Wanneer een entiteit (de ‘doelentiteit’) een groepsentiteit van een MNO-groep of van een omvangrijke binnenlandse groep wordt of dat niet langer is als gevolg van de overdracht van directe of indirecte eigendomsbelangen in de doelentiteit, of wanneer de doelentiteit de uiteindelijke moederentiteit wordt van een nieuwe groep in een verslagjaar (het ‘overnamejaar’), wordt de doelentiteit voor de toepassing van deze richtlijn als een lid van de MNO-groep of omvangrijke binnenlandse groep behandeld op voorwaarde dat een deel van haar activa, passiva, baten, lasten en kasstromen in het overnamejaar post voor post worden opgenomen in de geconsolideerde jaarrekening van de uiteindelijke moederentiteit.

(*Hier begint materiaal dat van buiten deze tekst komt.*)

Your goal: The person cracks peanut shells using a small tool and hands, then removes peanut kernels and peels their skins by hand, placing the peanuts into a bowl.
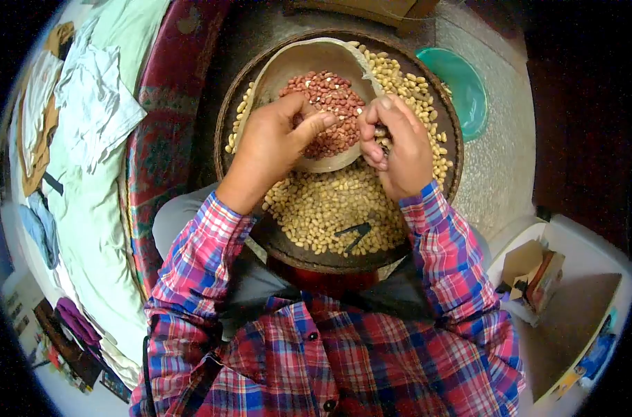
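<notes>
Many red kernels [324, 90] lay in the bowl [269, 73], toward eleven o'clock on your round tray [455, 149] of unshelled peanuts [323, 208]. Your left hand [277, 128], at the bowl's eight o'clock, held thumb and forefinger close together; your right hand [405, 142], at four, curled its fingers. I could not tell whether either pinched anything.

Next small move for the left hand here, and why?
I'd probably open the left hand where it is: it hovers over the small red-skinned kernels in the round, pale beige bowl, so anything pinched should drop in there. Whether it holds anything is hidden. The right hand, by the bowl's rim, is curled around small dark-and-tan pieces.
</notes>
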The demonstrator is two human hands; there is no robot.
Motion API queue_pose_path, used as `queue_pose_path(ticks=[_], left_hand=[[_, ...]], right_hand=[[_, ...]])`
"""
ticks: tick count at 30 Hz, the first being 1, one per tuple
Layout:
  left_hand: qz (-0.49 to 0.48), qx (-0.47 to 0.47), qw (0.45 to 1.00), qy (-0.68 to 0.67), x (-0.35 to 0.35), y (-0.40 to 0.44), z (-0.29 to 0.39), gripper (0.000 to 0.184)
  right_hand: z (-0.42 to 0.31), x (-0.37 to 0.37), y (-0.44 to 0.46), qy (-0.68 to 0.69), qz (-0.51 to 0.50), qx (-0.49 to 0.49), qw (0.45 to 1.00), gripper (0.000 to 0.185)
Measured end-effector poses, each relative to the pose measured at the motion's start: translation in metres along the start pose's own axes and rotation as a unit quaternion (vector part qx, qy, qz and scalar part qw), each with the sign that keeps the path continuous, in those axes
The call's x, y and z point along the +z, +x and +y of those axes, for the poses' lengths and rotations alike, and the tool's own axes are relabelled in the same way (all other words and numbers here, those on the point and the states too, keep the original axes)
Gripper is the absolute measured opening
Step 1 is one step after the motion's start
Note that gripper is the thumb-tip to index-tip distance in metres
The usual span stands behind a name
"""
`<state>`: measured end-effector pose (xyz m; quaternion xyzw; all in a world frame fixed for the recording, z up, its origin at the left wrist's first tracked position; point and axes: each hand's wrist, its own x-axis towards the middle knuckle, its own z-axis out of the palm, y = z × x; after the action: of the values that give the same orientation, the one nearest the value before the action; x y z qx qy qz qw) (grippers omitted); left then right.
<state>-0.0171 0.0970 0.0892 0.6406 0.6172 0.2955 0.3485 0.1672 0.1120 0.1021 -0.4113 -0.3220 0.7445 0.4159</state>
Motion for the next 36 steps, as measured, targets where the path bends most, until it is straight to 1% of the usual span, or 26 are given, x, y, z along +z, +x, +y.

Het effectieve belastingtarief en de bijheffing van de doelentiteit worden berekend overeenkomstig de leden 2 tot en met 8.
2.
In het overnamejaar houdt een MNO-groep of omvangrijke binnenlandse groep alleen rekening met het netto-inkomen of -verlies uit de financiële verslaglegging en de aangepaste betrokken belastingen van de doelentiteit die voor de toepassing van deze richtlijn zijn opgenomen in de geconsolideerde jaarrekening van de uiteindelijke moederentiteit.
3.
In het overnamejaar, en in elk daaropvolgend verslagjaar, zijn het kwalificerende inkomen of verlies en de aangepaste betrokken belastingen van de doelentiteit gebaseerd op de historische boekwaarde van haar activa en passiva.
4.
In het overnamejaar wordt in de berekening van de op grond van artikel 28, lid 3, in aanmerking komende loonkosten van de doelentiteit alleen rekening gehouden met de kosten die tot uiting komen in de geconsolideerde jaarrekening van de uiteindelijke moederentiteit.
5.
De berekening van de boekwaarde van de op grond van artikel 28, lid 4, in aanmerking komende materiële activa wordt, in voorkomend geval, aangepast naar rato van de periode dat de doelentiteit in het overnamejaar lid was van de MNO-groep of omvangrijke binnenlandse groep.
6.
Met uitzondering van de kwalificerende uitgestelde belastingvordering voor verlies als bedoeld in artikel 23 worden de uitgestelde belastingvorderingen en de uitgestelde belastingverplichtingen van een doelentiteit die tussen MNO-groepen of omvangrijke binnenlandse groepen worden overgedragen, door de overnemende MNO-groep of omvangrijke binnenlandse groep op dezelfde wijze en in dezelfde mate in aanmerking genomen als controleerde de overnemende MNO-groep of omvangrijke binnenlandse groep de doelentiteit toen die vorderingen en verplichtingen ontstonden.
7.
Uitgestelde belastingverplichtingen van de doelentiteit die voordien waren opgenomen in haar totale bedrag van de aanpassing voor uitgestelde belastingen, worden in het overnamejaar door de vervreemdende MNO-groep of omvangrijke binnenlandse groep behandeld als teruggedraaid voor de toepassing van artikel 22, lid 7, en als voortkomend uit de overnemende MNO-groep of omvangrijke binnenlandse groep, met dien verstande dat in dat geval latere verminderingen van de betrokken belastingen op grond van artikel 22, lid 7, effect hebben in het jaar waarin het bedrag wordt teruggenomen.
8.
Wanneer de doelentiteit tijdens het overnamejaar een moederentiteit is en een groepsentiteit in twee of meer MNO-groepen of omvangrijke binnenlandse groepen is, past zij de IIR afzonderlijk toe op de haar toerekenbare delen in de voor elke MNO-groep of omvangrijke binnenlandse groep bepaalde bijheffing van laagbelaste groepsentiteiten.
9.
In afwijking van de leden 1 tot en met 8 wordt de verkrijging of vervreemding van een zeggenschapsbelang in een doelentiteit als een verkrijging of vervreemding van activa en passiva behandeld indien de jurisdictie waar de doelentiteit is gevestigd of, in het geval van een fiscaal transparante entiteit, de jurisdictie waar de activa zijn gelegen, de verkrijging of vervreemding van dat zeggenschapsbelang op dezelfde, of op een vergelijkbare wijze, behandelt als een verkrijging of vervreemding van activa en passiva, en een betrokken belasting van de verkoper heft op basis van het verschil tussen de heffingsgrondslag en de in ruil voor het zeggenschapsbelang betaalde vergoeding of de reële waarde van de activa en passiva.